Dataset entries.
------------------------------------------------------------------------

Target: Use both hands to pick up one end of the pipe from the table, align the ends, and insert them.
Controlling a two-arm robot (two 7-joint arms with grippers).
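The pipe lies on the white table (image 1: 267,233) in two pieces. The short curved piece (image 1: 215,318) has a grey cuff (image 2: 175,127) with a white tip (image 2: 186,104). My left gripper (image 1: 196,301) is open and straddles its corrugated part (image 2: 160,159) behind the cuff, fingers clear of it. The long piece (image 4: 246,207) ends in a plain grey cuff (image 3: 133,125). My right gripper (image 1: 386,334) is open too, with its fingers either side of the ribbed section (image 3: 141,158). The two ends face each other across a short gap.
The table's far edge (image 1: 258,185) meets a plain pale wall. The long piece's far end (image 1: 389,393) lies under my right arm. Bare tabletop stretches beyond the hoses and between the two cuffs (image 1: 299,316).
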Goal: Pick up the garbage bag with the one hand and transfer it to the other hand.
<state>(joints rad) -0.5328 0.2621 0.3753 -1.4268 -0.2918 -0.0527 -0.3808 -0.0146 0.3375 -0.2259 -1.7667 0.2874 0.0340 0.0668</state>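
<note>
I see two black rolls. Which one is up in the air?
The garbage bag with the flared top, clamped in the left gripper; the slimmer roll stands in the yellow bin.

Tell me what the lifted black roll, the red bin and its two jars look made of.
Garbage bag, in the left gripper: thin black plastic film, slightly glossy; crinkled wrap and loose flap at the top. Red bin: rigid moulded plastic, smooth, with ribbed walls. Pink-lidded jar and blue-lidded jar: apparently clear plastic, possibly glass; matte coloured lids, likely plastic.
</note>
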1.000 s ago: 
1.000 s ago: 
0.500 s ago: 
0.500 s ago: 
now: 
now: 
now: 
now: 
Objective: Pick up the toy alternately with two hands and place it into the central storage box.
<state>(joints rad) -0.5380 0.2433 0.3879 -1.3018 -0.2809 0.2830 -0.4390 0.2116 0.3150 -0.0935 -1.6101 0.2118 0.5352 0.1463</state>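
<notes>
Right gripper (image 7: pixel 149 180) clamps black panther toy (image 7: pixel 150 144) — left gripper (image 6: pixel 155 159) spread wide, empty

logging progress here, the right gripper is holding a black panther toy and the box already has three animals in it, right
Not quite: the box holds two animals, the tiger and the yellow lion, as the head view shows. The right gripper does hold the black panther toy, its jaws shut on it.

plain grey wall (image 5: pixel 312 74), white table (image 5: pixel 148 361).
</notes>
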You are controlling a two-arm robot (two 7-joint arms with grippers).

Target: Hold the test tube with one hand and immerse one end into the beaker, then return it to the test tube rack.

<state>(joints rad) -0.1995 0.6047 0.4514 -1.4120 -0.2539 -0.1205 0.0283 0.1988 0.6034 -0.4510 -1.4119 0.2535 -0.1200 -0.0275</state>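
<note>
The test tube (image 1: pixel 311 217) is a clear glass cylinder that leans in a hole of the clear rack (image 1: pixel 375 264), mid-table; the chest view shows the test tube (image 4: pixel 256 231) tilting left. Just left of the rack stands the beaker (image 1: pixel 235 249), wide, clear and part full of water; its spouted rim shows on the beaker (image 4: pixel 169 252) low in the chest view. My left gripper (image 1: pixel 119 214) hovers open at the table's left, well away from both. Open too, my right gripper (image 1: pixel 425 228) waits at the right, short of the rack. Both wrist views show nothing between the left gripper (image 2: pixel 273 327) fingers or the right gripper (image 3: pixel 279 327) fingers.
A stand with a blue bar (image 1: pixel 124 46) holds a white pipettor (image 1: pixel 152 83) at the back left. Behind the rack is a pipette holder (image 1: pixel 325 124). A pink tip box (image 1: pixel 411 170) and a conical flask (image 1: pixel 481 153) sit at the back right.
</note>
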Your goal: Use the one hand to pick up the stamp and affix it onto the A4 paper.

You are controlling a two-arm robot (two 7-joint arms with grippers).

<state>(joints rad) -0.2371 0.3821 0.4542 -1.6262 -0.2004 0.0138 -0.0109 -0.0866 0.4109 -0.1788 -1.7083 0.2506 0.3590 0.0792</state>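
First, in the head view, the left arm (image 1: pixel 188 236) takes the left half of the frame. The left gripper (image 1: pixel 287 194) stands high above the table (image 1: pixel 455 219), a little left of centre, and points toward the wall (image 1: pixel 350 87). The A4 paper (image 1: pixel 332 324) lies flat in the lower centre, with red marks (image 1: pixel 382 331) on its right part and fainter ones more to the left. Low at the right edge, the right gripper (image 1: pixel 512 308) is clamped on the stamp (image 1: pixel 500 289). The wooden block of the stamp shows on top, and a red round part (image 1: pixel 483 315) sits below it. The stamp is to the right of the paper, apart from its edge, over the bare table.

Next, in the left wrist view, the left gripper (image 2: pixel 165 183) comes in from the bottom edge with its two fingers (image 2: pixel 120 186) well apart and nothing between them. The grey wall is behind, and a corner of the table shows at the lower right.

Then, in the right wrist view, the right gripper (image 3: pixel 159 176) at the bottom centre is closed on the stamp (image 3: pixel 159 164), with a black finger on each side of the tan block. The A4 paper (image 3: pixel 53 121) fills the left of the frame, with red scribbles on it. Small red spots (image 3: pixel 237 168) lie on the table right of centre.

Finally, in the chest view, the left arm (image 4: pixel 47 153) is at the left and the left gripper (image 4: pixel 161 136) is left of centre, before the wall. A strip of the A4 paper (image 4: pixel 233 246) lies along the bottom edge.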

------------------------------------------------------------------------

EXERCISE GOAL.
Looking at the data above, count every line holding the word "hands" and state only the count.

WRITTEN ANSWER.
2